Regulations 2, 4 and 5 amend the principal Regulations to implement Commission Directive 2005/50/EC of 11 August 2004 on the reclassification of hip, knee and shoulder joint replacements in the framework of the principal Directive. Regulations 2 and 5 require hip, knee and shoulder joint replacements to be reclassified as Class III devices, from Class IIb. Regulation 4 inserts a new regulation 4A to make related transitional provision. In particular, manufacturers of replacements which have been subject to the conformity assessment procedure under Annex II to the principal Directive (full quality assurance), as that process applies to Class IIb devices, have until 1st September 2009 to ensure that their device is subject to a complementary assessment procedure under Section 4 of Annex II and has an EC design-examination certificate. Manufacturers of replacements which have been subject to the conformity assessment procedure under Annex III (EC-type examination) coupled with Annex VI (product quality assurance) have until 1st September 2010 to ensure their device has been subject to the conformity assessment procedures applicable to class III devices.

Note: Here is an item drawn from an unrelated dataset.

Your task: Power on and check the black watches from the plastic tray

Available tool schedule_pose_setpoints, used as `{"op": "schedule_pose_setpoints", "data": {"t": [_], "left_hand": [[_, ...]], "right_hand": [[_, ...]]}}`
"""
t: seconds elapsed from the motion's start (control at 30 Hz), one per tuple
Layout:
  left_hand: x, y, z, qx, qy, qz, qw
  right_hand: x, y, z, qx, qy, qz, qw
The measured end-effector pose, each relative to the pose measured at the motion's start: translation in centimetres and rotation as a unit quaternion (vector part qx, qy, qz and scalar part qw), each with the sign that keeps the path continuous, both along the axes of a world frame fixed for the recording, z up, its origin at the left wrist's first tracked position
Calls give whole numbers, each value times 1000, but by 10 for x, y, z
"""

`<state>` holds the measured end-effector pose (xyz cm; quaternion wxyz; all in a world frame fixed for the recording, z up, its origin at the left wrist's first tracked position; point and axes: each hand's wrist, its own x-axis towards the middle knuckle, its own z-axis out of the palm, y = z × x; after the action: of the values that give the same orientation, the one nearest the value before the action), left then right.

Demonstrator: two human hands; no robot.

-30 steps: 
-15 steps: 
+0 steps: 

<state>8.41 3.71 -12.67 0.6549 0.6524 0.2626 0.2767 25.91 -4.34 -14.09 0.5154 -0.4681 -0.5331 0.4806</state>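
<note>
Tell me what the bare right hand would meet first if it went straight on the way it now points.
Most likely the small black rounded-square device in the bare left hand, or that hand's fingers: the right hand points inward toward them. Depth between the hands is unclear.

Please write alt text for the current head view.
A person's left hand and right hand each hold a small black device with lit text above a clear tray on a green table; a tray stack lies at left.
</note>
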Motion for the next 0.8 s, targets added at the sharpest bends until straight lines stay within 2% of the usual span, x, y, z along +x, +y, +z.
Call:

In addition, new regulation 4A(5) provides that products which have been subject to the conformity assessment procedure under Annex III with Annex VI and which have been placed on the market before 1st September 2010, may be put into service (i.e. made available to the final user) after that date.

Regulation 3 amends regulation 3 of the principal Regulations (scope) so as to provide that the Regulations apply to active implantable medical devices or in vitro diagnostic medical devices, or accessories to such devices, if they–

(a) incorporate human blood, blood products, plasma or blood cells of human origin,

(b) are transplants or tissue or cells of human origin, or incorporate or are derived from such tissues or cells, or

(c) are transplants or tissuse or cells of animal origin (other than non-viable animal tissue).

Regulation 6 amends regulation 61 of the principal Regulations (enforcement etc.) so as to provide that the time limit for commencing criminal proceedings in respect of a contravention of the Regulations committed on or after 10th March 2007 is increased from twelve months to three years from the date of the offence or one year from the discovery of the offence by the prosecutor, whichever is the earlier.

A full regulatory impact assessment of the effect that this instrument will have on the costs of business, and a Transposition Note in relation to the implementation of Commission Directive 2005/50/EC, is available from the Medicines and Healthcare products Regulatory Agency, Market Towers, 1 Nine Elms Lane, London SW8 5NQ. Copies have been placed in the libraries of both Houses of Parliament.